David Davis, le ministre britannique du Brexit, et Michel Barnier (en arrière plan), lundi 25 septembre à Bruxelles. (Crédits : REUTERS/Francois Lenoir)
Alors que les équipes de Michel Barnier souhaitent depuis le début des négociations régler les questions relatives au divorce avant d'aborder les modalités du futur accord commercial, le ministre du Brexit David Davis a réitéré lundi la volonté de Londres d'aborder au plus vite la question de la future relation entre les deux parties, en lui conditionnant le règlement de la facture du divorce. Des déclarations annonciatrices d'une nouvelle semaine de discussions difficile.

Trois jours après le discours de Theresa May à Florence (Italie), au cours duquel la première ministre britannique a annoncé plusieurs concessions, rien n'a bougé. Le négociateur en chef de l'Union européenne pour le Brexit, Michel Barnier, a réaffirmé lundi à Bruxelles que les discussions autour d'une période de transition à l'issue du départ du Royaume-Uni ne pourraient débuter qu'une fois un accord trouvé sur les trois points prioritaires du divorce. Mais de son côté, son homologue britannique, le ministre du Brexit David Davis, venu dans la capitale européenne pour le quatrième cycle de négociations sur les conditions du retrait britannique, a réitéré la volonté de Londres d'aborder au plus vite la question de la future relation entre les deux parties, en lui conditionnant le règlement de la facture du divorce.

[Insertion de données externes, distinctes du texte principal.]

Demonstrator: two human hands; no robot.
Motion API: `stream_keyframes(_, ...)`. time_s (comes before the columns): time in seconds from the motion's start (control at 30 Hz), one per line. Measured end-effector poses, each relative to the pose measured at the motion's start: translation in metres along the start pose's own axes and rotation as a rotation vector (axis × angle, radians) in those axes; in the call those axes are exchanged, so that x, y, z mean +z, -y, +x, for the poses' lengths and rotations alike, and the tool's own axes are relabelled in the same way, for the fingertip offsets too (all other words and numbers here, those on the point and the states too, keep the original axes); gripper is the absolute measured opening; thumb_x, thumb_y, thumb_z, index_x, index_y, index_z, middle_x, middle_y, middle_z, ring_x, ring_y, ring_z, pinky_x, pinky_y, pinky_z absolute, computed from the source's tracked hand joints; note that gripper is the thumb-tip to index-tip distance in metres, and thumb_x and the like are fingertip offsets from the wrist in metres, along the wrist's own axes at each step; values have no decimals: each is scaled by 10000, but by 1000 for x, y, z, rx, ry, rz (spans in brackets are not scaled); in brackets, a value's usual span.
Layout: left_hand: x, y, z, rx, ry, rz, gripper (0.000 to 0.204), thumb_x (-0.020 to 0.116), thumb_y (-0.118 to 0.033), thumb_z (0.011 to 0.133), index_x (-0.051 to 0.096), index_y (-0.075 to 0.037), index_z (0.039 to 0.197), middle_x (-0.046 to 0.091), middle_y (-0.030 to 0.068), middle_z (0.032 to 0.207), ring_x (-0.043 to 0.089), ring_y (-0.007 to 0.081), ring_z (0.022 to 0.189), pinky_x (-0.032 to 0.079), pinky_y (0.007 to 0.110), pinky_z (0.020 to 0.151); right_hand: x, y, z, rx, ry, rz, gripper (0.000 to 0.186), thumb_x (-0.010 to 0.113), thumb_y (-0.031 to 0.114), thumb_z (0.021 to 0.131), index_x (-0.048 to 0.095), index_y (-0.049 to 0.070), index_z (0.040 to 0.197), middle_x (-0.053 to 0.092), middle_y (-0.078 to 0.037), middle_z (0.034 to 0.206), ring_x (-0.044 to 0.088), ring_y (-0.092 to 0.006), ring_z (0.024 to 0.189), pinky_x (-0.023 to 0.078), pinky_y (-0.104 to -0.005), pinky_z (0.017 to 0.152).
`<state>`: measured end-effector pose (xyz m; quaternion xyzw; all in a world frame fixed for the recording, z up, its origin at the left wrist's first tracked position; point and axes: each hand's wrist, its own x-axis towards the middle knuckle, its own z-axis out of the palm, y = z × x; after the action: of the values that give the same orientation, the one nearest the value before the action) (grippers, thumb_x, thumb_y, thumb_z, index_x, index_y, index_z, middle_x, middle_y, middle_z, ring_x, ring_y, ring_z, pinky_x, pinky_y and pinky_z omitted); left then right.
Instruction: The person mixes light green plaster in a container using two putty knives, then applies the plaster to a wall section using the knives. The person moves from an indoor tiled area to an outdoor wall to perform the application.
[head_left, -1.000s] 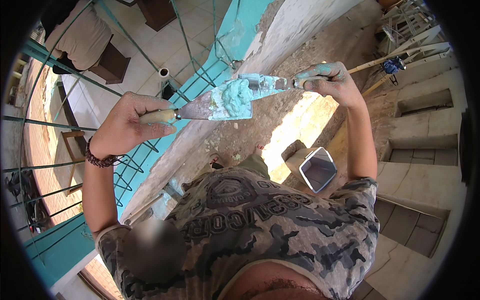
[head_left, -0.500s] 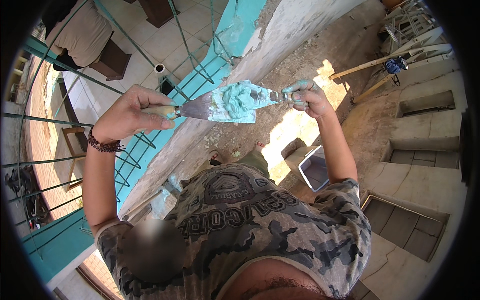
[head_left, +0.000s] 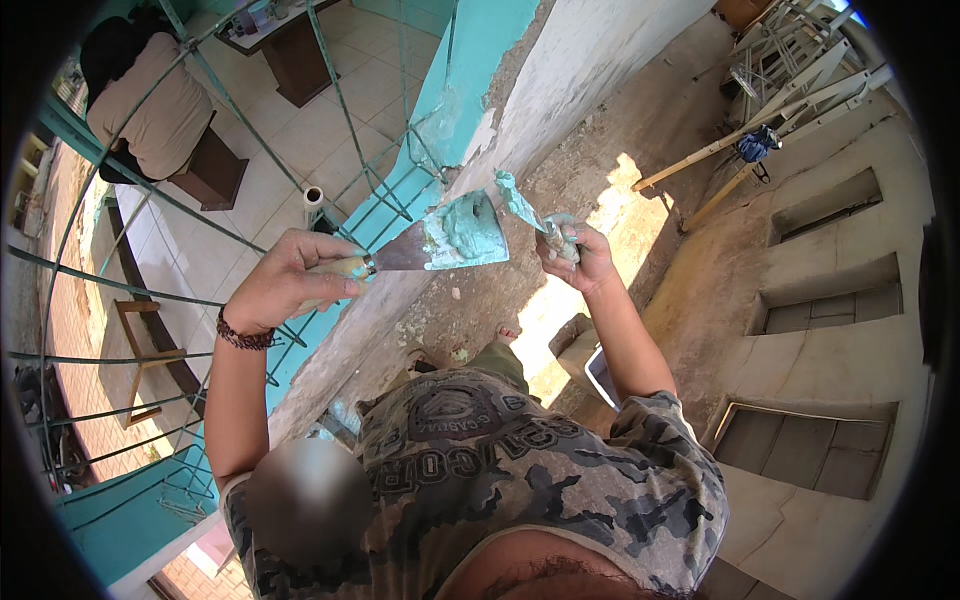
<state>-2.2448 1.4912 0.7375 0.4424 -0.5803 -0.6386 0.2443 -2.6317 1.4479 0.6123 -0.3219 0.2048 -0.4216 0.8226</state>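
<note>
My left hand (head_left: 285, 283) is closed round the handle of a wide putty knife (head_left: 402, 249), its blade pointing right. A lump of turquoise putty (head_left: 474, 228) lies spread over the blade's broad end. My right hand (head_left: 590, 262), smeared with the same colour, grips a smaller putty knife (head_left: 520, 206). Turquoise putty coats that blade, which tilts up and to the left, just apart from the wide blade's edge. Both tools are in the air in front of my chest, beside a low wall.
The wall (head_left: 570, 70) has a turquoise top with a green metal grille (head_left: 215, 95) on it. Beyond the grille a person (head_left: 155, 110) sits on a brown stool. Right, a grey-lined container (head_left: 601, 376) is partly hidden by my arm; poles and a ladder (head_left: 800, 90) lean farther off.
The smaller putty knife has come off the wide blade and turned upward, with putty now on it. My right hand has moved left and down; the view has shifted slightly.
</note>
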Motion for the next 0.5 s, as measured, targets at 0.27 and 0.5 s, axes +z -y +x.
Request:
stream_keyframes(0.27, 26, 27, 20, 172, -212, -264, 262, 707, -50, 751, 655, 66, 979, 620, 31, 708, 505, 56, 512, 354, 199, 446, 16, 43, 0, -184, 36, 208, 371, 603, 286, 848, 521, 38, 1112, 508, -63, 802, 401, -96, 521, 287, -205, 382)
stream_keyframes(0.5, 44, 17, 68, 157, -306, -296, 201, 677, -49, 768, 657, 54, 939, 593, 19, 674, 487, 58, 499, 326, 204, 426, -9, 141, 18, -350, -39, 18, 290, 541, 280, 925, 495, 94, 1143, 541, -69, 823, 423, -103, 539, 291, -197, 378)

"Le Royaume-Uni honorera les engagements (financiers) que nous avons faits pendant la période où nous étions membres. Mais il est évident qu'on pourra seulement atteindre une conclusion à ce sujet dans le contexte de, et conformément à, notre nouveau partenariat profond et spécial avec l'UE", a indiqué Davis.

Traduire le discours de Theresa May

Quelques minutes avant de rejoindre le ministre britannique, à l'issue d'un compte-rendu avec 27 ministres de l'UE sur la progression des négociations, Michel Barnier avait expliqué que les deux sujets ne seraient pas abordés en même temps. "Nous ne mélangerons pas la discussion sur les dettes et sur les engagements du passé, nous ne mélangerons pas ces sujets qui font partie du 'retrait ordonné' (du Royaume-Uni), avec une discussion sur la future relation", a-t-il insisté. La position officielle depuis de longues semaines de l'Union européenne.

| Lire aussi : Brexit : l'épineuse question de la période de transition

Michel Barnier a souhaité que ce nouveau round de pourparlers qui s'ouvre lundi à Bruxelles permette aux Britanniques de "traduire" le discours donné par la Première ministre Theresa May vendredi "dans des positions précises de négociations". Sur la question d'une période de transition de deux ans, évoquée par la Première ministre pour la première fois à Florence, il a assuré que cela passait par un "accord préalable" sur les trois sujets prioritaires fixés: le droit des citoyens, l'Irlande et le réglement financier.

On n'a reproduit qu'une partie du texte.